Work instructions: Return each line of the records holding the string "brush".

The input:

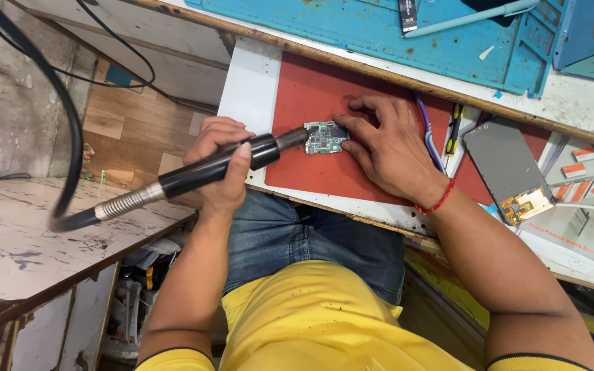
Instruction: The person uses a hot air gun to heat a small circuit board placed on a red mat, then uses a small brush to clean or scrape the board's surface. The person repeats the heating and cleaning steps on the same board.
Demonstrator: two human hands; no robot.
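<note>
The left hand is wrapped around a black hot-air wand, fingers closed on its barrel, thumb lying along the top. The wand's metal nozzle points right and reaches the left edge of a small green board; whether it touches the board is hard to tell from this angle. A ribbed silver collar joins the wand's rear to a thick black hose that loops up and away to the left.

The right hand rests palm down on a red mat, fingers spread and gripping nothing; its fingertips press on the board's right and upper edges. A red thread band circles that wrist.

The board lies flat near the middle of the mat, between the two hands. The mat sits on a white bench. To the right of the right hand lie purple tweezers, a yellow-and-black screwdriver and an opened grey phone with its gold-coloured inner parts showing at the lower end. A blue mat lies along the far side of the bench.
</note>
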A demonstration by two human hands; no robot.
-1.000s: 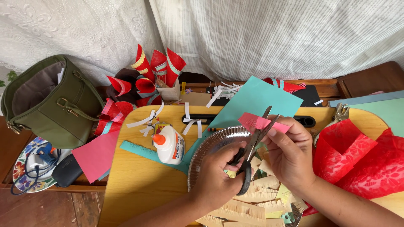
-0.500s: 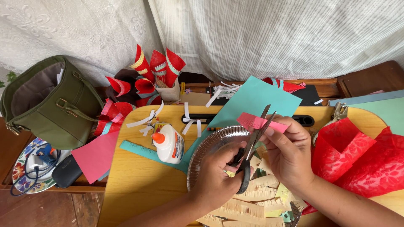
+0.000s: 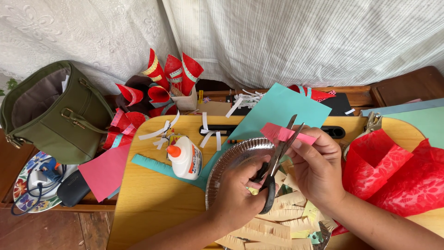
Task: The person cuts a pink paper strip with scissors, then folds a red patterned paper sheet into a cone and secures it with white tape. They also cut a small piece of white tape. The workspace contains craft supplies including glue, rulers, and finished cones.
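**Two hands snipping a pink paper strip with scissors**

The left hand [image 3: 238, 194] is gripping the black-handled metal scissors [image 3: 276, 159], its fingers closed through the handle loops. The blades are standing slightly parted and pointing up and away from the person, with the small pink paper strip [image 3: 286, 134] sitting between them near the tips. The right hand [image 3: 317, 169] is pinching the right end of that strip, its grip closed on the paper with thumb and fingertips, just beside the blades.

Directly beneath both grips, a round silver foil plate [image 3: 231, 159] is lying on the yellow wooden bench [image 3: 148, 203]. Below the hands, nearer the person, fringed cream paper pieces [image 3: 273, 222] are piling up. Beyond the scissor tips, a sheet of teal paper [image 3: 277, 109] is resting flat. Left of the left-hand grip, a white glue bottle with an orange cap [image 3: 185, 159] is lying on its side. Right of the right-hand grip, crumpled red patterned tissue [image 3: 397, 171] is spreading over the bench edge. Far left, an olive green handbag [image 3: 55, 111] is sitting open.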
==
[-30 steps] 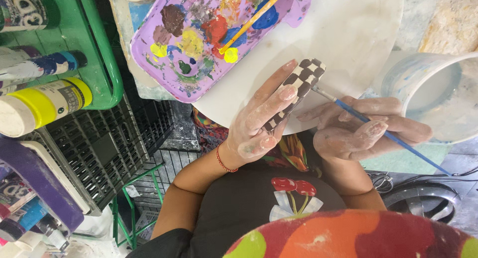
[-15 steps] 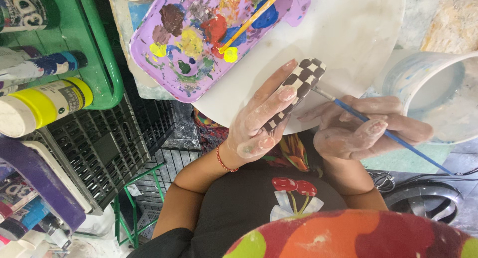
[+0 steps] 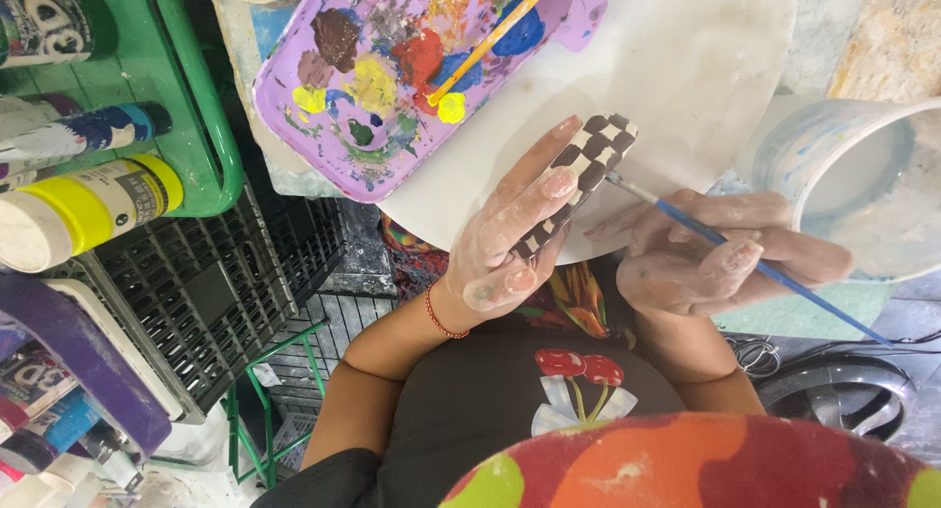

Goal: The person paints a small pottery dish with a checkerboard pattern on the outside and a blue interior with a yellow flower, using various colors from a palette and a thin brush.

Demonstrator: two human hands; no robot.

Answer box:
Instruction: The person uses a hot air gun to heat a small circuit board placed on a red mat, then uses a small brush to clean or scrape the board's surface. The person repeats the heating and cleaning steps on the same board.
Goal: The person paints a small pottery dish with a checkerboard pattern on the outside and a blue interior with a yellow flower, using various colors from a palette and a thin brush.

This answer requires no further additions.